[EXERCISE DATA — start]

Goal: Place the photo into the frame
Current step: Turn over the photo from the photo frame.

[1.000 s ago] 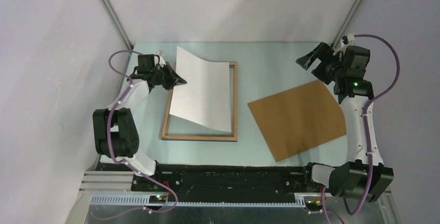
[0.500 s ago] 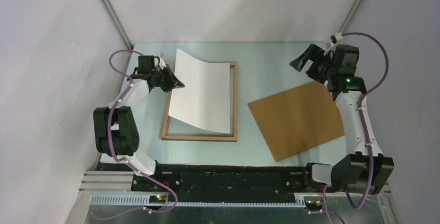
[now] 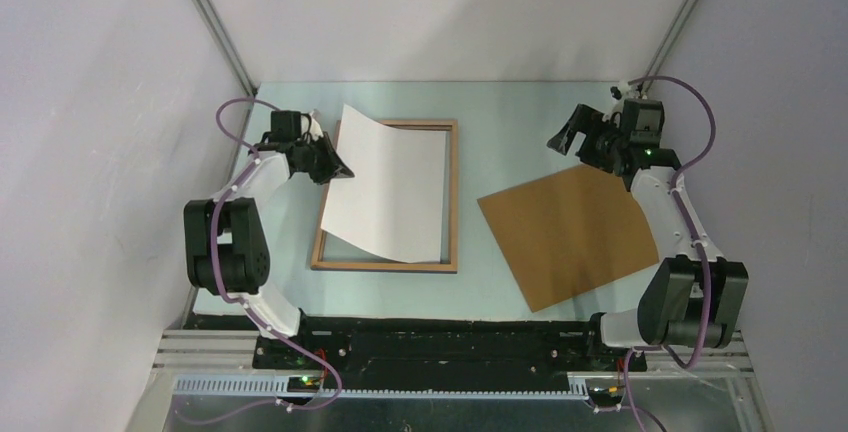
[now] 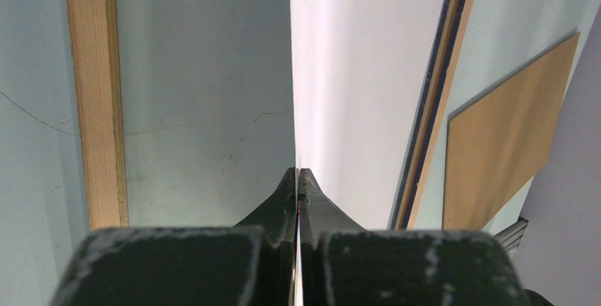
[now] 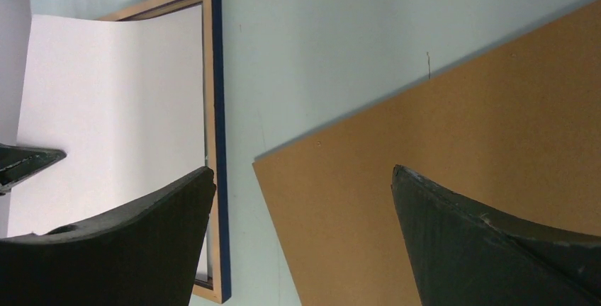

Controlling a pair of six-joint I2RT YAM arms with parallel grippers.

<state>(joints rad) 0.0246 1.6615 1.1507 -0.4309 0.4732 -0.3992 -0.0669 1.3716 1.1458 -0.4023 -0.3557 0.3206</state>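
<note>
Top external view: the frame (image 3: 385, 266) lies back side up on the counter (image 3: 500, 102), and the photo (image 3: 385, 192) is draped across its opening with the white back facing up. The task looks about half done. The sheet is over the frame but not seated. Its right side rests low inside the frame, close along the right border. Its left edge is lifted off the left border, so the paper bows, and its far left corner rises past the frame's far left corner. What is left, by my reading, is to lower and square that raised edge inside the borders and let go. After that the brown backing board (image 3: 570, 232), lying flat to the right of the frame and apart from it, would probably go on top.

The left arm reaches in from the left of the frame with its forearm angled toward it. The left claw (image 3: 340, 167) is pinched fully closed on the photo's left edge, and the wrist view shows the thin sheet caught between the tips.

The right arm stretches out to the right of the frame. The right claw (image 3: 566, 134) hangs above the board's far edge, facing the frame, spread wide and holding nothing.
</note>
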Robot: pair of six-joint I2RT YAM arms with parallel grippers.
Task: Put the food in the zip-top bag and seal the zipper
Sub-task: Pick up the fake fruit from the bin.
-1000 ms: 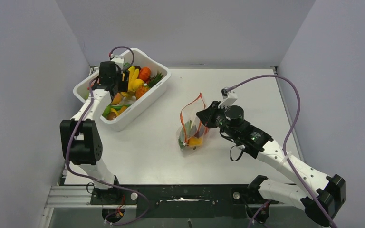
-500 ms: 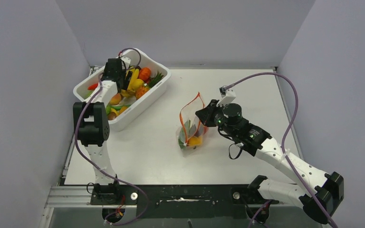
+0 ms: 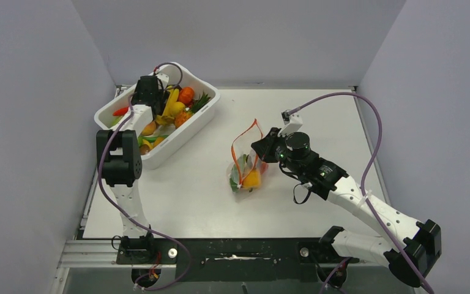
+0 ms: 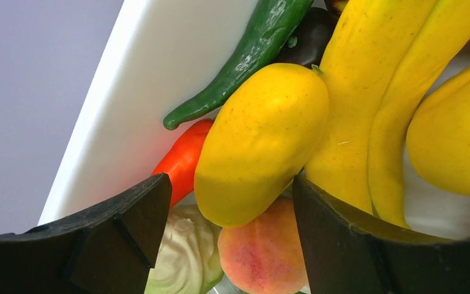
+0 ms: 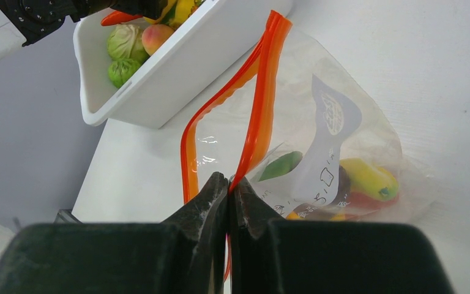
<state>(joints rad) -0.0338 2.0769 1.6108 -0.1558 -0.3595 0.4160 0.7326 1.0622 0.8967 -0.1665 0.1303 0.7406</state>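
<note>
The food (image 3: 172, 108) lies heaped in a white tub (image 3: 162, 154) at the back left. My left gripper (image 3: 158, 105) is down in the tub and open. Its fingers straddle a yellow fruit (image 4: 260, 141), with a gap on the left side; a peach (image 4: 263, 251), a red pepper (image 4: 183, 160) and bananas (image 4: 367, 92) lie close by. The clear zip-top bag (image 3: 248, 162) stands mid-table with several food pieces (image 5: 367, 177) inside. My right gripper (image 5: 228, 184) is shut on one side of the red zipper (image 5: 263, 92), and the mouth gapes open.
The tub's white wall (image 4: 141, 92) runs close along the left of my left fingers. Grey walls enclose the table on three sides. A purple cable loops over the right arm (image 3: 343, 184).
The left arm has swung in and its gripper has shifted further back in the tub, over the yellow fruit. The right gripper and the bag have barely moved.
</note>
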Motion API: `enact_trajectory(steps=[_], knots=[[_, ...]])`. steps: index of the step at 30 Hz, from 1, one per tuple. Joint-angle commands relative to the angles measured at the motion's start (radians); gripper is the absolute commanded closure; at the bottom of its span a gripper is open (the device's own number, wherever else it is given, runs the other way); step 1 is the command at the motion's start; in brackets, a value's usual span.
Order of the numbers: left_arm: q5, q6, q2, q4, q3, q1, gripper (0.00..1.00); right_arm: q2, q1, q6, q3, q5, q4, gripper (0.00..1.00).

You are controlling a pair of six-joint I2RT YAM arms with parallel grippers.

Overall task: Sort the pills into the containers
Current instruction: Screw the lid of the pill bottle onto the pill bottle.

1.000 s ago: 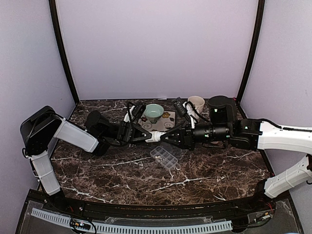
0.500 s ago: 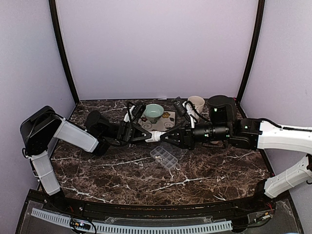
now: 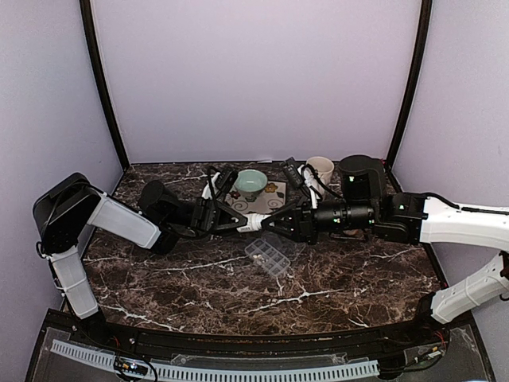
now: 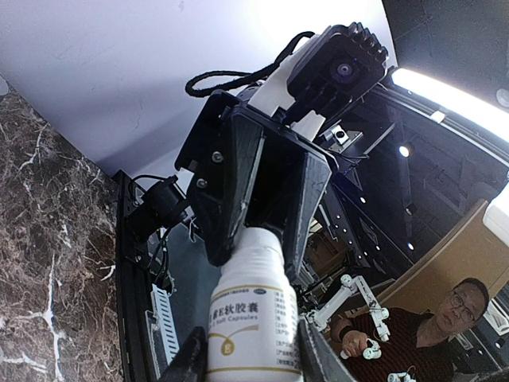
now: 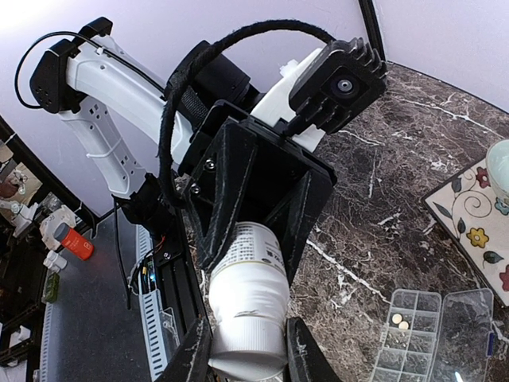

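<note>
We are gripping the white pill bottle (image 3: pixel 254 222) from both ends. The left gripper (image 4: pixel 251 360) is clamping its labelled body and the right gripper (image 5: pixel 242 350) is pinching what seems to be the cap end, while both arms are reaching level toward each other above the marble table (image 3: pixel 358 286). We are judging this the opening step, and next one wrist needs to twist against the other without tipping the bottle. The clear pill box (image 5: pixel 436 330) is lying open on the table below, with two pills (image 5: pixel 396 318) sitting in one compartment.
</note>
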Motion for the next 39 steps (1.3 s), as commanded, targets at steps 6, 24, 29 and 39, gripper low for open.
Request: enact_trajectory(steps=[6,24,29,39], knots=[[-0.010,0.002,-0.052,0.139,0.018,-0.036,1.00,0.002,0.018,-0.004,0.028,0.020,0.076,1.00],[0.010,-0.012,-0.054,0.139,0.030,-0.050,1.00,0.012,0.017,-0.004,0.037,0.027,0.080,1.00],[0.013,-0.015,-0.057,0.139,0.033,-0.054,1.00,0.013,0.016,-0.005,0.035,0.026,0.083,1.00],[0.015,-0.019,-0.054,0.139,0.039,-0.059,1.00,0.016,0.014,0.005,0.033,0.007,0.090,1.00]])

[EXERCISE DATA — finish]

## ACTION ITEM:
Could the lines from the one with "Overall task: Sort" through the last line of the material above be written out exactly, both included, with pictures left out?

## EXERCISE SOLUTION:
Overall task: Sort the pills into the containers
Current instruction: Screw the lid of the pill bottle onto the pill bottle.

1.000 s ago: 
0.500 s ago: 
now: 
now: 
now: 

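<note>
We are gripping the white pill bottle (image 3: pixel 254 222) from both ends. The left gripper (image 4: pixel 251 360) is clamping its labelled body and the right gripper (image 5: pixel 242 350) is pinching what seems to be the cap end, while both arms are reaching level toward each other above the marble table (image 3: pixel 358 286). We are judging this the opening step, and next one wrist needs to twist against the other without tipping the bottle. The clear pill box (image 5: pixel 436 330) is lying open on the table below, with two pills (image 5: pixel 396 318) sitting in one compartment.
</note>
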Motion for the next 39 steps (1.3 s), as commanded, targets at steps 6, 24, 29 and 39, gripper low for open.
Request: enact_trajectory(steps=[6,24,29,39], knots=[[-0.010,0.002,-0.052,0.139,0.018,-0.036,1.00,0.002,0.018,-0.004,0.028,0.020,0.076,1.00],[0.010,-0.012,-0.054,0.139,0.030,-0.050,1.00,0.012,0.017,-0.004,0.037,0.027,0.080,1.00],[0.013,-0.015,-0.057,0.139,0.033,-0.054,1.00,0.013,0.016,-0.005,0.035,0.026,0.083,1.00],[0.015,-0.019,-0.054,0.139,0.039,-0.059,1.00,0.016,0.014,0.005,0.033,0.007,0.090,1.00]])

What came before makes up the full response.